Era la primera vez que salía desde que el médico le había anunciado que se había recuperado de la mastectomía. Se había encerrado en sí misma durante todo el proceso, evitando amigos y familiares; cruzando la calle evasivamente cada vez que veía algún conocido. Sin embargo, ya estaba recuperada. Debería de estar eufórica. Después de muchas insistencias, ese sábado la habían convencido para salir a celebrar la despedida de soltera de su mejor amiga. Se había preparado durante horas frente al espejo, sintiéndose insegura y débil. Creía que todos podrían adivinar "cáncer" en su falta de vigor y el en hueco mal disimulado de su pecho izquierdo.
Eran las 4:57. Lo vio. Él. Después de tanto tiempo. Desde el instante en el que sintió la inquieta mirada buscando la suya, supo que el destino había querido juntarlos en ese antro, un mar fangoso donde las angustias de las almas solitarias flotan cómodamente. Se le aflojó el nudo de su polvorienta memoria y por un momento, bien podría ser un segundo o una hora, una serie de flashbacks la secuestró. Deseó con ansia ir a hablarle, pero, bloqueada, no se atrevió ni a dar un paso. Tenía ganas de vomitar. Borracha: quizás por la bebida, quizás por el enamoramiento o los recuerdos que acababan de renacer en ella. Su corazón, palpitando insistentemente, deseaba salir de su profundidad, pum-pum-pum. Tenía miedo de que le fuera a salir por la boca. Fue él quien se armó de valor. Estaba más guapo que nunca.

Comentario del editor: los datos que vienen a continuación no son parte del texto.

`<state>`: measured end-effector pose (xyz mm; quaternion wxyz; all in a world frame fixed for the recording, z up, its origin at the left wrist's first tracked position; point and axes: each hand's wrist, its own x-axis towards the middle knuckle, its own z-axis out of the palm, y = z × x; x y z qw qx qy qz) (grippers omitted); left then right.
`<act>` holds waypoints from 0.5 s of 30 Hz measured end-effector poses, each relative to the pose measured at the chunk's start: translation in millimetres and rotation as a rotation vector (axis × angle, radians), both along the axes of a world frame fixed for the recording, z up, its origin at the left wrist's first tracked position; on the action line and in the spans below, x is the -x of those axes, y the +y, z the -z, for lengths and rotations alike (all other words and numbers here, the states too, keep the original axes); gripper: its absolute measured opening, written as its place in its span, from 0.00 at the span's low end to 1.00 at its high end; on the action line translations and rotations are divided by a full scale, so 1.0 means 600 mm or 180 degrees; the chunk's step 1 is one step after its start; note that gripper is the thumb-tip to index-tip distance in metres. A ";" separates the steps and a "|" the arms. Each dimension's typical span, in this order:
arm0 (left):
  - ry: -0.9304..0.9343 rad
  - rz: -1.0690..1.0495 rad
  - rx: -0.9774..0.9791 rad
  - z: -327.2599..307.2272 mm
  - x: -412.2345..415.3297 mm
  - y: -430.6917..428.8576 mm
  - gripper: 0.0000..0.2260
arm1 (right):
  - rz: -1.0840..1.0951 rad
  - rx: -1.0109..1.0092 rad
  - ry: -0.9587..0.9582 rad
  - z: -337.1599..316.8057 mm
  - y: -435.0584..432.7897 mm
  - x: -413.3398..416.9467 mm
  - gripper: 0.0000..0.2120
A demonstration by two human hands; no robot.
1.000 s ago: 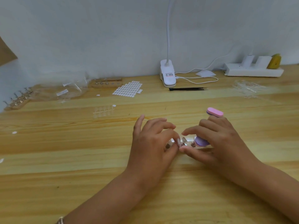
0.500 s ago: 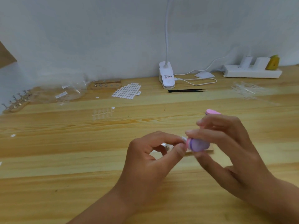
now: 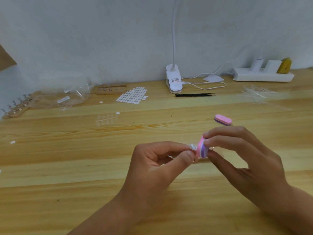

— ¿Cómo estás, Ana? Hace tiempo que no sé nada de ti… He estado muy confundido. De repente, de un día para otro, dejaste de responder a mis mensajes.
Antes de que se diera cuenta, ya estaba en su apartamento. Sus manos curiosas le analizaban cada vértebra. Estaba tensa. Se paralizó cuando se acercaron a su pecho. Mierda.
— Martín, no, ahí no. Tengo que decirte una cosa. Te tengo que explicar por qué no nos hemos visto durante todo este tiempo.
— Ana, no te preocupes. Helena me lo contó todo.
— Lo siento mucho—susurró con un llanto suave.
— Estás preciosa.
Estaba llorando. De la vulva. Se le despertó el vello de la espalda desvergonzado. Sentía sus ásperas manos acercándose al fogón. Los labios olfateando con deseo, desvistiéndola. Enredando las sábanas, condenando los tabúes, acelerando los suspiros. Perdió todos sus sentidos, dominada por la vorágine de placer. Era la esclava ciega de la exaltación etílica, paralítica en ese instante interminable. Frío. Calor. Las sábanas húmedas: de sudor, semilla y lluvia. También se sentía muda, hasta que al final del laberinto consiguió articular una "O" rasgada desde el fondo de la tráquea. Mientras tanto, ese cuerpo antiguo sembraba nuevas ilusiones dentro de ella.
Hace mucho tiempo que no se sentía tan viva.